Une solution pratique aurait pu résider, en cas de partage des recettes, dans la création d'une taxe additionnelle affectée aux régimes sociaux, en diminuant d'autant la taxe « princeps » dévolue à l'État. Elle aurait eu toutefois pour inconvénient de multiplier les taxes additionnelles et de rendre le système fiscal totalement illisible. Votre commission, pour qui l'objectif de lisibilité est prioritaire, récuse absolument une telle méthode.

Une autre solution aurait pu consister à interdire où à limiter drastiquement le partage de recettes entre les organismes relevant de la sécurité sociale et le budget de l'État, en imposant, par voie organique, la clarification des flux financiers entre ces deux sphères.
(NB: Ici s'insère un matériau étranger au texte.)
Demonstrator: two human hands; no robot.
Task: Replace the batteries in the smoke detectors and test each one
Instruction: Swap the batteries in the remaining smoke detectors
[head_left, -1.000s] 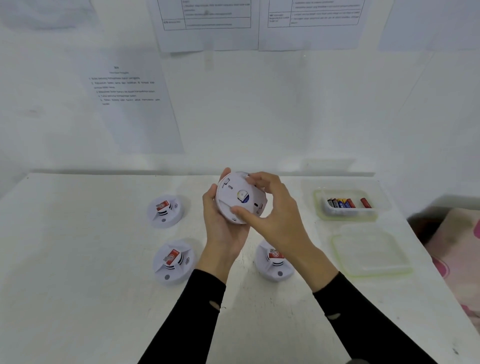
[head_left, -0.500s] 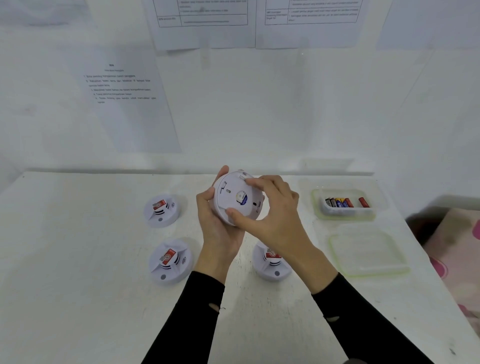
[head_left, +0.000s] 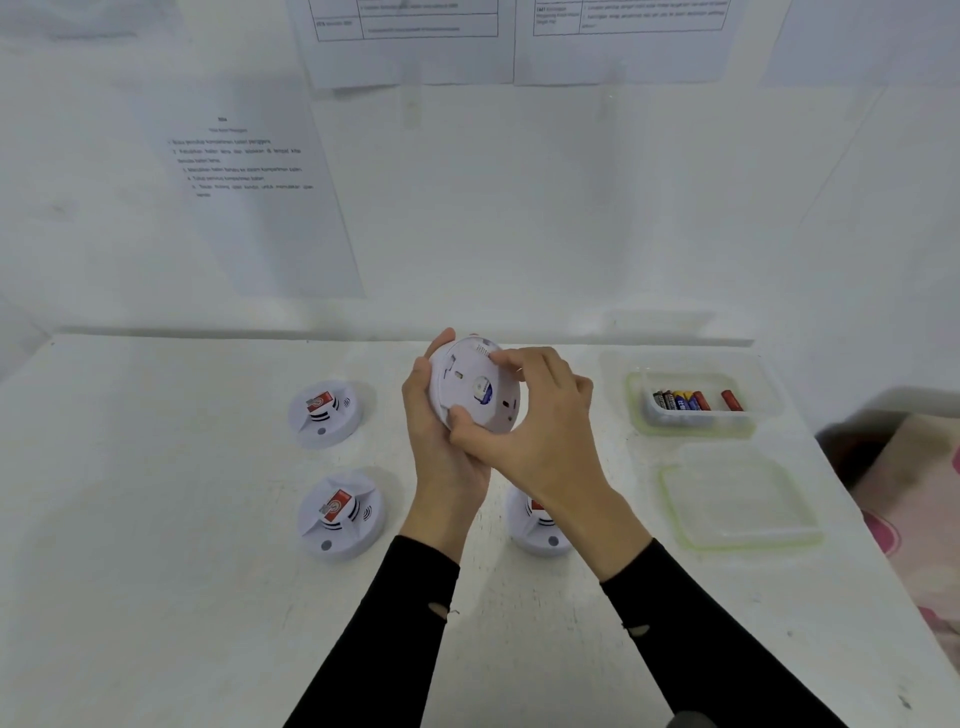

Mais la conduite de la politique économique et fiscale est un exercice suffisamment difficile et contraint pour qu'il ne soit pas excessivement bridé.

Aussi, sans être aussi exigeante, votre commission propose de retenir une solution de compromis, respectueuse de l'autorité respective des deux lois financières et en même temps parfaitement opérationnelle : la répartition des impositions attribuées simultanément à l'État et la sécurité sociale relèvera de la loi de financement si plus de la moitié du produit de cet impôt est affectée aux régimes sociaux. Pour simplifier encore ce schéma et éviter le changement de « véhicule législatif » en cours de navette, elle propose même que ce critère de majorité soit apprécié au départ et une fois pour toutes lors de l'examen du projet de loi de finances, ou de loi de financement, en conseil des ministres.